With the check being made out to Downtown Ludington I wonder where the proceeds really went? 

And way to go for the 'chumps' er sponsors who pissed away $500 of their hard earned advertising budget for a advertising banner that you have to walk on top of to read.

Willy, it's synthetic ice. No watering or freezing needed. Actually it could be used in the summer. Move it down to the splash pad area.

Thanks stump. No kidding! I've had never heard of synthetic ice. I thought you were kidding so I searched on the internet and found it, it looks like amazing stuff. I deleted my previous comments because suddenly my comments were  totally irrelevant. As long as taxpayer's money is not used for this project they can cover the Badger with it for all I care.

And the interviewed Toomen says that this rink is quite a bit harder to make motion on with skates over real ice. Maybe that is a significant part of the lack of usage too. And in just a few weeks, ending the March month, this will all be done with for the winter and stored away till next December, 9 months of dormancy, and $20 grand down the drain again.

Only down the drain for the people who supported it with ads AQUAMAN.

From the photo looks like there is 20 advertising banners at $500 a pop, call it $10,000.

Tack on the recent $3,800 check from the BrrrrrrrrrFest that was absconded from the LSP and they are up to $13,800 for their $8,000 rink.

Now  they want to double the size of the rink.

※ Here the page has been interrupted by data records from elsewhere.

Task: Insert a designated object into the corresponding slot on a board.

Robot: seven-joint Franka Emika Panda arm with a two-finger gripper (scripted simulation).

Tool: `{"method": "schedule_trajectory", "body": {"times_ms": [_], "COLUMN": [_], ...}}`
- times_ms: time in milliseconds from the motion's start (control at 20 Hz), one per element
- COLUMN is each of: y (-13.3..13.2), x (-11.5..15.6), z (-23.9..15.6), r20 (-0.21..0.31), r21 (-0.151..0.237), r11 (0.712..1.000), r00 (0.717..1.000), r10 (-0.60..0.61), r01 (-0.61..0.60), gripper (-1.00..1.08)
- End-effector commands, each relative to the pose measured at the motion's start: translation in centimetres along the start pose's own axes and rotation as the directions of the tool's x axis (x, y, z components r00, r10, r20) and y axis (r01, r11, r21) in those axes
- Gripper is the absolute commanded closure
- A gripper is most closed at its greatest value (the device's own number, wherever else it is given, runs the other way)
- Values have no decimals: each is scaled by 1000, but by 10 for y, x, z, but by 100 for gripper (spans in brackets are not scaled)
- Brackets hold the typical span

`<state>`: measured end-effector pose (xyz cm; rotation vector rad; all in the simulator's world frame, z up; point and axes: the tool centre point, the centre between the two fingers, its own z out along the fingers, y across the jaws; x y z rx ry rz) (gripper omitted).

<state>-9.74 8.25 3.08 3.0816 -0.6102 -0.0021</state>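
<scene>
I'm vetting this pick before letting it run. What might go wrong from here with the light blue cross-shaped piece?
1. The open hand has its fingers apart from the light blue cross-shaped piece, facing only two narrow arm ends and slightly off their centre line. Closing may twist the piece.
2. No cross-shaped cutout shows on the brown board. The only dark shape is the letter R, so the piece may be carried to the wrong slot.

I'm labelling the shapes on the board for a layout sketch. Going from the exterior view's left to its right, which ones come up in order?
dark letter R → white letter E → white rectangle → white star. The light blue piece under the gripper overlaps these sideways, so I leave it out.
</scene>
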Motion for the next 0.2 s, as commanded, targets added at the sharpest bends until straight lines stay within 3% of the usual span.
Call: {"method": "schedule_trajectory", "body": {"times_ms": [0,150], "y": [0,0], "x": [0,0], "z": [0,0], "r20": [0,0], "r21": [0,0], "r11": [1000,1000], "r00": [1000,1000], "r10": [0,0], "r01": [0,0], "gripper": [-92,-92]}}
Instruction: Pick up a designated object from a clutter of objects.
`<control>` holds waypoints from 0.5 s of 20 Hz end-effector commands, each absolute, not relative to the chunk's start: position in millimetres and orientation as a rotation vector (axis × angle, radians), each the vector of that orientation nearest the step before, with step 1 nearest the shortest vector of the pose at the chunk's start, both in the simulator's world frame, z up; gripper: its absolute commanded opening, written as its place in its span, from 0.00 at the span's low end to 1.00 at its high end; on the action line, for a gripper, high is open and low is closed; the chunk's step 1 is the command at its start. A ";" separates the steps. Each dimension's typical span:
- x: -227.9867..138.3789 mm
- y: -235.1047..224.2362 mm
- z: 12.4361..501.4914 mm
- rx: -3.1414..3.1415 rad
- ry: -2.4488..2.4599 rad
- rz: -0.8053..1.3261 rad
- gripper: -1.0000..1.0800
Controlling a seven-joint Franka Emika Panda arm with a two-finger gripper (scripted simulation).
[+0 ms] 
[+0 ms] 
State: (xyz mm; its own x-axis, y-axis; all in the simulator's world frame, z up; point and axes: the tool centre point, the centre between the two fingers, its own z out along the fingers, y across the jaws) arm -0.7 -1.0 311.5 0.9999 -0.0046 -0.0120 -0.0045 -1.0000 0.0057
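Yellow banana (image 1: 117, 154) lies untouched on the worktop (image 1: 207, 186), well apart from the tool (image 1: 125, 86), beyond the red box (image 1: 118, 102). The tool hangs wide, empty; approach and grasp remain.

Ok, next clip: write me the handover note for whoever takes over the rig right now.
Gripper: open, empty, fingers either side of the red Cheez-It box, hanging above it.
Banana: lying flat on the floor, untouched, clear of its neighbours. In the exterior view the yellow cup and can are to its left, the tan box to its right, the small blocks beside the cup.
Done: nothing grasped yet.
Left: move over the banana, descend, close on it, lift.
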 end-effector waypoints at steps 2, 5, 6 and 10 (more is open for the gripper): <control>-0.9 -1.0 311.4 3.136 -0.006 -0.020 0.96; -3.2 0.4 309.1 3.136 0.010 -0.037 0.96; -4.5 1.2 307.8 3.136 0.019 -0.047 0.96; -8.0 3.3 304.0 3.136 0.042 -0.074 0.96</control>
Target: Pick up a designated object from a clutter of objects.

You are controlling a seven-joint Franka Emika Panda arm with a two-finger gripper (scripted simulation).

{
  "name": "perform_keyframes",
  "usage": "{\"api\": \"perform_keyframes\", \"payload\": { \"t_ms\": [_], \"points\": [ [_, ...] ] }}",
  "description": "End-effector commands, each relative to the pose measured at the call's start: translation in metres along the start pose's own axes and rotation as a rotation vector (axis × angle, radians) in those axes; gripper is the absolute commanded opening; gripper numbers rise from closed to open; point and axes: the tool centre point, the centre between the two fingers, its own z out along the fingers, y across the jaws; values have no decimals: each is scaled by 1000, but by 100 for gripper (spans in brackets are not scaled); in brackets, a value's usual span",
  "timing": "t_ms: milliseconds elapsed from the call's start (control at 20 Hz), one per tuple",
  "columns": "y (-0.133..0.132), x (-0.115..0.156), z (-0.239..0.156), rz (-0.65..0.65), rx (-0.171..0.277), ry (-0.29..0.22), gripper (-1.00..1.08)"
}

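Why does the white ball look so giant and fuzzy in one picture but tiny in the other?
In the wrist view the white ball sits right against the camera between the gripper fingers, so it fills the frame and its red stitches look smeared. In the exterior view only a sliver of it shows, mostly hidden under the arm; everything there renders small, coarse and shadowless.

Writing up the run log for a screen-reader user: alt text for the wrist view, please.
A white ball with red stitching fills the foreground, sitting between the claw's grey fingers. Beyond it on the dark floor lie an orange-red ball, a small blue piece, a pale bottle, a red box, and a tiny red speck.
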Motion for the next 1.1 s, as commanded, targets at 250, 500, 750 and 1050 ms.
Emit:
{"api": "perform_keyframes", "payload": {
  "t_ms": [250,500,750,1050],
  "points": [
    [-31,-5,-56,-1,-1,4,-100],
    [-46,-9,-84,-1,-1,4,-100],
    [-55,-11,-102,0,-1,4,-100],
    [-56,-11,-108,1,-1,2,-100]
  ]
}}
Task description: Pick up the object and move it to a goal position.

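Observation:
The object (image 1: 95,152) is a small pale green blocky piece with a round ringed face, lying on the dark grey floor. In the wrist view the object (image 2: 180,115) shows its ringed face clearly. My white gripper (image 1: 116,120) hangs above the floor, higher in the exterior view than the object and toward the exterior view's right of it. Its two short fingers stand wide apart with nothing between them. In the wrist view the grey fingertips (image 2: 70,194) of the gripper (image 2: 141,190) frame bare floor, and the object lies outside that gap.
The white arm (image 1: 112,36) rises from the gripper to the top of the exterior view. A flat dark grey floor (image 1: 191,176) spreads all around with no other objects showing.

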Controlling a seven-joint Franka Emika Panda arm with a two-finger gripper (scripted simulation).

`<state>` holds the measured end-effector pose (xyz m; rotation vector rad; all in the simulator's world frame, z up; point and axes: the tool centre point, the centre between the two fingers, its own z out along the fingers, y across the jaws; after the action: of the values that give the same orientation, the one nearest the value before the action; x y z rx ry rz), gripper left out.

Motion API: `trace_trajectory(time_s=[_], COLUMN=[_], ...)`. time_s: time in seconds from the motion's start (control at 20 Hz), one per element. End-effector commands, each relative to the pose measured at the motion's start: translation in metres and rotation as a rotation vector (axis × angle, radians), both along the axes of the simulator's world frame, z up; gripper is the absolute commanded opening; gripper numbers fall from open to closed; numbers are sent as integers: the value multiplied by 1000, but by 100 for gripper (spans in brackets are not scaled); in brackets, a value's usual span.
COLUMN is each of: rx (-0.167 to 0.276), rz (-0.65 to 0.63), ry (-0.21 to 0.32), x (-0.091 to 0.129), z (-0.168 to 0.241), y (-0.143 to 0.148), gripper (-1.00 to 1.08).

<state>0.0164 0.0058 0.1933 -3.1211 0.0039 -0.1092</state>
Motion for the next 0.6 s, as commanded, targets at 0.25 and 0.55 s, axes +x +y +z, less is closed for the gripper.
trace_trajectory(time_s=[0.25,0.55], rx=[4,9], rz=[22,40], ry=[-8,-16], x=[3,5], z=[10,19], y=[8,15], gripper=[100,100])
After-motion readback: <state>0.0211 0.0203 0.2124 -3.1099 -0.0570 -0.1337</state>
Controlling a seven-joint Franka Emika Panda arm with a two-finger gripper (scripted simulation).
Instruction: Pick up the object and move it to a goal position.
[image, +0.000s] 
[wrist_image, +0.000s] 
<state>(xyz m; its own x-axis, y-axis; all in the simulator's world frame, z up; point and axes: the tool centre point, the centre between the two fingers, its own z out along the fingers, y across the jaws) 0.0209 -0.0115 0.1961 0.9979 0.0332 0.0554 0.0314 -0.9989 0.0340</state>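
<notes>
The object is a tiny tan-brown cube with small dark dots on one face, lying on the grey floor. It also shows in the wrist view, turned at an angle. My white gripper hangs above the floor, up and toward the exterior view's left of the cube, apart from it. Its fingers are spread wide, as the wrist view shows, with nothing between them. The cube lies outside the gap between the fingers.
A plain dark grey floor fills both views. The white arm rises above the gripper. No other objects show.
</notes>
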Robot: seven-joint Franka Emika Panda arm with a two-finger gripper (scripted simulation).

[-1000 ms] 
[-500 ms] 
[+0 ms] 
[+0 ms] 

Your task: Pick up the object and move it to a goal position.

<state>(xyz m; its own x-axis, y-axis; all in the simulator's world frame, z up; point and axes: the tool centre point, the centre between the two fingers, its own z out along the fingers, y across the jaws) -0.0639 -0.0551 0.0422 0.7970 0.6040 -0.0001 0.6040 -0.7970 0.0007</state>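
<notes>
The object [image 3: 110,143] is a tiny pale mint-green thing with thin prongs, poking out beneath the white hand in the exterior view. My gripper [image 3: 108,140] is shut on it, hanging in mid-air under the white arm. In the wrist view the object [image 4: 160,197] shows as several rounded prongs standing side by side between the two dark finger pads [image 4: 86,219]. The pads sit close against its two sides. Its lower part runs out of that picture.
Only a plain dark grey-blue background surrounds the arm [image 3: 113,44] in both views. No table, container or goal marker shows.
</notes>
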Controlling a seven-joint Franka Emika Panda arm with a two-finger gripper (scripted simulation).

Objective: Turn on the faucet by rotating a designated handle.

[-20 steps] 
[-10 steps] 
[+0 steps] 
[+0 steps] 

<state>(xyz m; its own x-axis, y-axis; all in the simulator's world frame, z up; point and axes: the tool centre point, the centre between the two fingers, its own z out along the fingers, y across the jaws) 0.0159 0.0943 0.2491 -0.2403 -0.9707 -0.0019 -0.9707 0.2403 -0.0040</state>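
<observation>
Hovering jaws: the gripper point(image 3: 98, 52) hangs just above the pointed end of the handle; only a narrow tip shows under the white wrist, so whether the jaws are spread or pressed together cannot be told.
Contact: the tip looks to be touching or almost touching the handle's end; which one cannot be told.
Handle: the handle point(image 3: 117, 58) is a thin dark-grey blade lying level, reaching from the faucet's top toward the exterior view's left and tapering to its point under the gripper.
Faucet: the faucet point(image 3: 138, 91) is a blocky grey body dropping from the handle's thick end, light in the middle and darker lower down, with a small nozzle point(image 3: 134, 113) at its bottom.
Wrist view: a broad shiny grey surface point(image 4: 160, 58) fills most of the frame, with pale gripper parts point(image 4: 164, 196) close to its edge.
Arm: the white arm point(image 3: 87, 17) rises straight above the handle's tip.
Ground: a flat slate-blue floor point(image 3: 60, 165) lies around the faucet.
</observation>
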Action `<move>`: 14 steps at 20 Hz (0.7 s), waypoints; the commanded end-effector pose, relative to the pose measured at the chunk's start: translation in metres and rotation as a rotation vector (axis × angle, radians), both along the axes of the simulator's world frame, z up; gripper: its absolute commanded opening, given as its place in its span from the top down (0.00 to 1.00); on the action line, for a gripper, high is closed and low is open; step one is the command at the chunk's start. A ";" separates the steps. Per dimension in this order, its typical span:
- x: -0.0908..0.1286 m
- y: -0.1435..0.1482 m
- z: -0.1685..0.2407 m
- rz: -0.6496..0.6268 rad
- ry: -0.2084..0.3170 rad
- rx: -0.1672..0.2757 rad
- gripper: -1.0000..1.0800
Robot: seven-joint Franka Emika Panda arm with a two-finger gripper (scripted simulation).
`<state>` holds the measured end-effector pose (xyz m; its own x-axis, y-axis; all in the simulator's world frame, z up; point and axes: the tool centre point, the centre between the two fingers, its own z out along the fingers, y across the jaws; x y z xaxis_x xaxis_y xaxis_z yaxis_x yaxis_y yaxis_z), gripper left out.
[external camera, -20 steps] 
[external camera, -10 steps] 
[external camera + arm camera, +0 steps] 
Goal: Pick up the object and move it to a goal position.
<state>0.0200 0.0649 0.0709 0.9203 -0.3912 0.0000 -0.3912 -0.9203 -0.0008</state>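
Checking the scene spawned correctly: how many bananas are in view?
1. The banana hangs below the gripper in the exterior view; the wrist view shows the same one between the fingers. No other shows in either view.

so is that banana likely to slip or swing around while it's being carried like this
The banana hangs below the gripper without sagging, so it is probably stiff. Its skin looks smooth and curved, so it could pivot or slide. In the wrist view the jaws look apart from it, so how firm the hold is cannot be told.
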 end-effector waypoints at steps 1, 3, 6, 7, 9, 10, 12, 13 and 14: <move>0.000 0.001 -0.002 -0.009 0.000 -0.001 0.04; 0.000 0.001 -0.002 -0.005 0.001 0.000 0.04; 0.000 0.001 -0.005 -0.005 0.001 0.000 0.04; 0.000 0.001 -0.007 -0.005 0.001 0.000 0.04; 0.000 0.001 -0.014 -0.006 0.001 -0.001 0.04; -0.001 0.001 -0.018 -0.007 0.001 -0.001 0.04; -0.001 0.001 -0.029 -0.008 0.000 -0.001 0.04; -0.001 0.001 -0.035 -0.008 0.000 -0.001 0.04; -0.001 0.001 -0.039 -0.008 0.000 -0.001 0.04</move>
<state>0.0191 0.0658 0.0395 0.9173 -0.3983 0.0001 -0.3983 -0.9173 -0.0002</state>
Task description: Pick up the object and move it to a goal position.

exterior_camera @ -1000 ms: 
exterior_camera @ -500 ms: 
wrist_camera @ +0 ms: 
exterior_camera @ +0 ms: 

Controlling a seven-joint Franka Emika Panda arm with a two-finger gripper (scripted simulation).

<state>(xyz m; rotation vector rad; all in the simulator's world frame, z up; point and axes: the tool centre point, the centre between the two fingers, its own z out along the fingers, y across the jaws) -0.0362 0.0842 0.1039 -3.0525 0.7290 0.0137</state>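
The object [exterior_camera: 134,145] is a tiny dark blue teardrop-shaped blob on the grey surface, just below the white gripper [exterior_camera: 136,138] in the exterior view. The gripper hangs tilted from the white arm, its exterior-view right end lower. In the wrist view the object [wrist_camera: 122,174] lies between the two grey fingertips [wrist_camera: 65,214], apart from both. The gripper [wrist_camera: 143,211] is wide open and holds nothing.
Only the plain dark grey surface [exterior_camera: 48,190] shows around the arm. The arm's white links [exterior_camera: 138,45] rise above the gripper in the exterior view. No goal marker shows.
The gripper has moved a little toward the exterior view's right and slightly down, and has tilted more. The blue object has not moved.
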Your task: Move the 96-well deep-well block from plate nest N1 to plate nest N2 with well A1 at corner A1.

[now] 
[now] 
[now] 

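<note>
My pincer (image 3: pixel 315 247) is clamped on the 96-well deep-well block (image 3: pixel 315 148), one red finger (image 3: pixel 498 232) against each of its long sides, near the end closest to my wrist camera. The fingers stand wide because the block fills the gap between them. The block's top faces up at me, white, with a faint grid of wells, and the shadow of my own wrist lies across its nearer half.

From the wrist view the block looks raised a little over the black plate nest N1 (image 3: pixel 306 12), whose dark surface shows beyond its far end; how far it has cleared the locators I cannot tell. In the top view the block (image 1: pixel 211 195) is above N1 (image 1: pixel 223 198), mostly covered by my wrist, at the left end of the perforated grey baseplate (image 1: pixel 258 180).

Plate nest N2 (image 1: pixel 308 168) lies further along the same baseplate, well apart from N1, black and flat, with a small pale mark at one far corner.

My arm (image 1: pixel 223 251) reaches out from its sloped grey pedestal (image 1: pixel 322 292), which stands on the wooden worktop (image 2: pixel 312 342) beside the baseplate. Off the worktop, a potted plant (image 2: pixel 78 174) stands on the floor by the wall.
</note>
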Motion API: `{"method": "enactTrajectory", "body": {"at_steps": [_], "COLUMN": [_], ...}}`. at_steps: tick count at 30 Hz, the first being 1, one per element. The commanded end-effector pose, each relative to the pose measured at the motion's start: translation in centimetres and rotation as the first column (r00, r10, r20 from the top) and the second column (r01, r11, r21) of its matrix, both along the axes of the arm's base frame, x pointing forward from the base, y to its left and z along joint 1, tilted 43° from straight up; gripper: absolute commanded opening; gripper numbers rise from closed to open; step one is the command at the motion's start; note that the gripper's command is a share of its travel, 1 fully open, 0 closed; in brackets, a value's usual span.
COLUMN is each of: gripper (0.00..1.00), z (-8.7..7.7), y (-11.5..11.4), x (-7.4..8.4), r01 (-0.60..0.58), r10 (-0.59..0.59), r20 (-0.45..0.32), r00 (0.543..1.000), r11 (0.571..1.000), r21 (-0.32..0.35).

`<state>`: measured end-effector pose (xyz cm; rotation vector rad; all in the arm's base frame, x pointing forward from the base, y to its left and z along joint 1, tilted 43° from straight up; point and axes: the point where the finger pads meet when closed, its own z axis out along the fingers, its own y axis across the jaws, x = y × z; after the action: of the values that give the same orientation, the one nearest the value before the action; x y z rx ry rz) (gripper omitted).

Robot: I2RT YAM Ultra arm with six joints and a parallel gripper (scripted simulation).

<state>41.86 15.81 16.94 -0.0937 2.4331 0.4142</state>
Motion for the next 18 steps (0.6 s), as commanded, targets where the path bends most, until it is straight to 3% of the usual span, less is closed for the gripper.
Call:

All they need to do is find additional ad sponsors and the DLB/DDA will again be solidly in the black with this endeavor.

Then in a few years they can sell the rink to one of their friends for 10 cents on the dollar.

Who said they don't know how to scam er make money.

Shinblind, some of the banners allowed two sponsors to advertise, so there were about 26 sponsors that I could make out.  It isn't clear who made the banners or paid for the banners, but Safety Decals is the likely place where they came from, and I'm sure that Heather Tykoski was diligent in getting a good price for the DDA from her husband's company if that were the case.

Would like to get some feedback on how well the synthetic ice works compared to the normal stuff by area ice skaters, but those living by the rink don't seem to be seeing any action out there.  Maybe this coming winter somebody will take the dare to compare.   

Willy, I used the word 'synthetic' three times in the article referring to the ice surface, and it was also used once in the DDA release provided.  Your usual attention to details 'slipped' on this occasion.

About maintenance.

Interesting that they recommend covering with a tarp for outdoor use. No mention of snow shovels.

https://www.youtube.com/watch?v=1PY5SyjpfpY

I think they are addressing use of artificial ice where snow is at a minimum or usage is indoors. I imagine falling leaves, branches, blowing dirt, bird crap or even water can have an affect when using this stuff outside so covering it makes sense. I have a problem with using water on the surface. If water or rain gets between the joints and under the panels I can see a mildew or moss problem unless it's dismantled several times a year to dry it out. Of course like everything else, there are going to be maintenance issues. But as far as ease of use and assembly this is head and heals better than conventional ice rinks. I think X has a good point about the joints separating or being uneven when on a not so perfect level surface. I imagine there would exist a tripping hazard and for old folks and youngsters a fall on such a hard surface without protective gear could prove hazardous. Of course the skate park at the beach is rock hard concrete and I haven't heard of any serious injuries there.